13ByShanley.jpgThe next play is a one-act called The Red Coat. It was first done, along with 6 of his other one-acts, at the Ensemble Studio Theatre (or EST) here in New York. The Red Coat tells the story of an encounter between two teenagers – John and Mary. It’s late – they were both at the same party – they know each other – sort of – and they meet up on the sidewalk later. John basically blurts out that he has been in love with Mary for a long time. They talk. They kiss a bit. And that’s pretty much it. A sweet small play about a sweet small encounter. It’s got what the typical Shanley challenge: – there’s language in here that is really hard to justify, make sound real. Not in a bad way. Shanley, in his way, doesn’t write realistic dialogue – even though he writes about regular everyday New Yorkers. He writes heightened realism, he writes poetically, there’s something theatrical about it – think about the dialogue in Moonstruck – how funny it is, how specific, but then how grandiose at times. And here, in The Red Coat, that kind of language has to be spoken by two sixteen year old kids! This doesn’t mean that Shanley has made a mistake. His language is a conscious choice. It’s up to the actor to make it work.

EXCERPT FROM The Red Coat by John Patrick Shanley

MARY. I got all dressed … I tasted the wine on your … mouth. You were waiting for me out here? I wasn’t even going to come. I don’t like Susan so much. I was going to stay home and watch a movie. What would you have done?

JOHN. I don’t know.

[He kisses her again. She kisses him back]

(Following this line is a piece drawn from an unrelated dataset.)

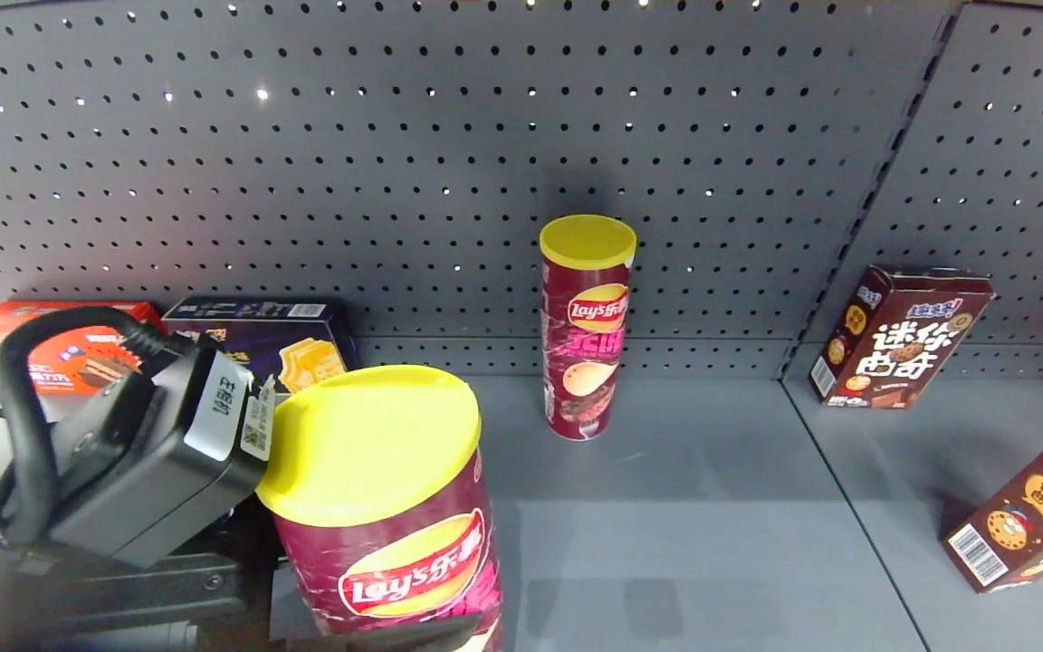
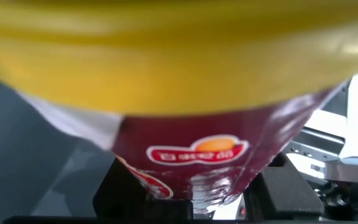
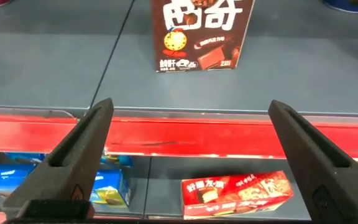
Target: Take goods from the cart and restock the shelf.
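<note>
Closest up, the left claw point(image 2: 204, 194) pinches a chip can point(image 1: 386, 507) with a yellow lid low on its dark red body, a black finger point(image 2: 124, 190) on either side. It holds the can upright over the shelf's point(image 1: 666, 525) front left corner.

A second can point(image 1: 587, 326) of the same kind stands on the shelf near the middle of its back edge, against the pegboard wall point(image 1: 395, 163). That makes two cans.

At the back left corner lie one red box point(image 1: 69, 349) and one dark box point(image 1: 277, 340), side by side. On the right-hand section are two brown cookie boxes: one point(image 1: 902, 340) upright at the back edge, the other point(image 1: 1028, 525) tilted near the right edge.

The right claw point(image 3: 191, 107) is spread wide in front of the shelf's red front strip point(image 3: 185, 134). On the lower shelf behind it sit a red pack point(image 3: 238, 196) and blue packs point(image 3: 110, 186), partly hidden by a finger.
</note>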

MARY. You go to St. Nicholas of Tolentine, don’t you?

JOHN. Yeah.

MARY. I see you on the platform on a hundred and forty-ninth street sometimes.

JOHN. I see you, too! Sometimes I just let the trains go by until the last minute, hoping to see you.

MARY. Really?

JOHN. Yeah.

MARY. I take a look around for you but I always get on my train. What would you have done if I hadn’t come?

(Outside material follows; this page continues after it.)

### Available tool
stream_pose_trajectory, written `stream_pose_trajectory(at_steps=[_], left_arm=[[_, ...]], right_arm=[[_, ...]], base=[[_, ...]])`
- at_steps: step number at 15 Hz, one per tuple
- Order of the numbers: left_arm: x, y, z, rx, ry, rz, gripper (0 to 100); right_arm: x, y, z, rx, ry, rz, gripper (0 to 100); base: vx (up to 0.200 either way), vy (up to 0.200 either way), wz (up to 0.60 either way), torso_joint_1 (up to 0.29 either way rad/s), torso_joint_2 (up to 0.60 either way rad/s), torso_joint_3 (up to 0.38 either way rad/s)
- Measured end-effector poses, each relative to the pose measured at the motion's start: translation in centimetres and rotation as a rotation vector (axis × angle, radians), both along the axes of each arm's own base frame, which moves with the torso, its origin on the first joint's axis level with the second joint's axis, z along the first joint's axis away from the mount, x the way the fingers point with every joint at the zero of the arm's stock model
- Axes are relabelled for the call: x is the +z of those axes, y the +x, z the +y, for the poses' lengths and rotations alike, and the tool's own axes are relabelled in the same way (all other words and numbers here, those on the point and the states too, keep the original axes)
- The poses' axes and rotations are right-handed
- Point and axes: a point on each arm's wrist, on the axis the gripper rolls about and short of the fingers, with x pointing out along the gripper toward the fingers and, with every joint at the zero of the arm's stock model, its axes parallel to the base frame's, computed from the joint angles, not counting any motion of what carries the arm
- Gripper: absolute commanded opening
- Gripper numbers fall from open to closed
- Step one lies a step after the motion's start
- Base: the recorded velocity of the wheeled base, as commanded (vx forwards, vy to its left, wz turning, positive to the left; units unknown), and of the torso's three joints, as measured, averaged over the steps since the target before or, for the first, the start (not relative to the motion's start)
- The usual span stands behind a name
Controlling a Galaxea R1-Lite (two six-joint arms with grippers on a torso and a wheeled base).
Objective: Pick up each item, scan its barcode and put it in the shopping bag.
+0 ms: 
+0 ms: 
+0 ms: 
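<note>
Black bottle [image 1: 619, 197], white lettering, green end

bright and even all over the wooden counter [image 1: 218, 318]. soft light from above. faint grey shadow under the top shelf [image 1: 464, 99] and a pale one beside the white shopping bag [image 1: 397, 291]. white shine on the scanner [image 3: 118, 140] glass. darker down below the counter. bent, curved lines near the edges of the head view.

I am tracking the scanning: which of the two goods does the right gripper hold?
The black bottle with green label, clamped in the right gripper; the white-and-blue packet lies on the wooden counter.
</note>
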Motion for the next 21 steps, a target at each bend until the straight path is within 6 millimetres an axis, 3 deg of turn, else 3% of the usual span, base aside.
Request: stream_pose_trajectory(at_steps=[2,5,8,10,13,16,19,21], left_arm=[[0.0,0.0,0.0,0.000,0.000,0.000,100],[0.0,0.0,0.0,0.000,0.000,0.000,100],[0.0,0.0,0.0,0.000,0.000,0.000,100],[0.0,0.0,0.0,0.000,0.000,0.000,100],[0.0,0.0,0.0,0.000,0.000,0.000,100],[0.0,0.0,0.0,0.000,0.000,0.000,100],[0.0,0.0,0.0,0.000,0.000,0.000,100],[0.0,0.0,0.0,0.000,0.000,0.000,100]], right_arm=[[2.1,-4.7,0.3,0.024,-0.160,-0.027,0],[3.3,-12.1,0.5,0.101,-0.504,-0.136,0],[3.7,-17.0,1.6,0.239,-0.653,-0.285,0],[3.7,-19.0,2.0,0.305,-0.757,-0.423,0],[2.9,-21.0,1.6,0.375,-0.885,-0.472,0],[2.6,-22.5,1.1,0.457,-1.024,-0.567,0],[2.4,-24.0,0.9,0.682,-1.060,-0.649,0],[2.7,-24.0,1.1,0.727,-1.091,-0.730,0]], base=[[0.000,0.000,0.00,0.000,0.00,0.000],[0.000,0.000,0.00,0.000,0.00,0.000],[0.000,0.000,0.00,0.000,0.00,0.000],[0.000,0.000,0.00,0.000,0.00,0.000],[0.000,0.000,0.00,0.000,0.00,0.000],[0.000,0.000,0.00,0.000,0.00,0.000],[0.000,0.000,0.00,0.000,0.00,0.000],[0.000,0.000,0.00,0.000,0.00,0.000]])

JOHN. I don’t know. Walked around. I walk around a lot.

MARY. Walk around where?

JOHN. I walk around your block a lot. Sometimes I run into you.

MARY. YOu mean that was planned? Wow! I always thought you were coming from somewhere.

JOHN. I love you, Mary. I can’t believe I’m saying it … to you … out loud. I love you.

MARY. Kiss me again.

[They kiss]

JOHN. I’ve loved you for a long time.

MARY. How long.

JOHN. Months. Remember that big snowball fight?

MARY. In the park?

JOHN. Yeah. That’s when it was. That’s when I fell in love with you. You were wearing a red coat.

MARY. Oh, that coat! I’ve had that for ages and ages. I’ve had it since the sixth grade.

JOHN. Really?

MARY. I have really special feelings for that coat. I feel like it’s part of me … like it stands for something … my childhood … something like that.

JOHN. You look nice in that coat. I think I sensed something about it … the coat … it’s special to me, too. It’s so good to be able to talk to you like this.

MARY. Yeah, this is nice. That’s funny how you felt that about my coat. The red one. No one knows how I feel about that coat.

JOHN. I think I do, Mary.

MARY. Do you? If you understood about my red coat … that red coat is like all the good things about when I was a kid … it’s like I still have all the good kid things when I’m in that red coat … it’s like being grown up and having your childhood, too. You know what it’s like? It’s like being in one of those movies where you’re safe, even when you’re in an adventure. Do you know what I mean? Sometimes, in a movie the hero’s doin’ all this stuff that’s dangerous, but you know, becausa the kind of movie it is, that he’s not gonna get hurt. Bein’ in that red coat is like that … like bein’ safe in an adventure.

JOHN. And that’s the way you were in that snowball fight! It was like you knew that nothing could go wrong!

MARY. That’s right! That’s right! That’s the way it feels! Oh, you do understand! It seems silly but I’ve always wanted someone to understand some things and that was one of them … the red coat.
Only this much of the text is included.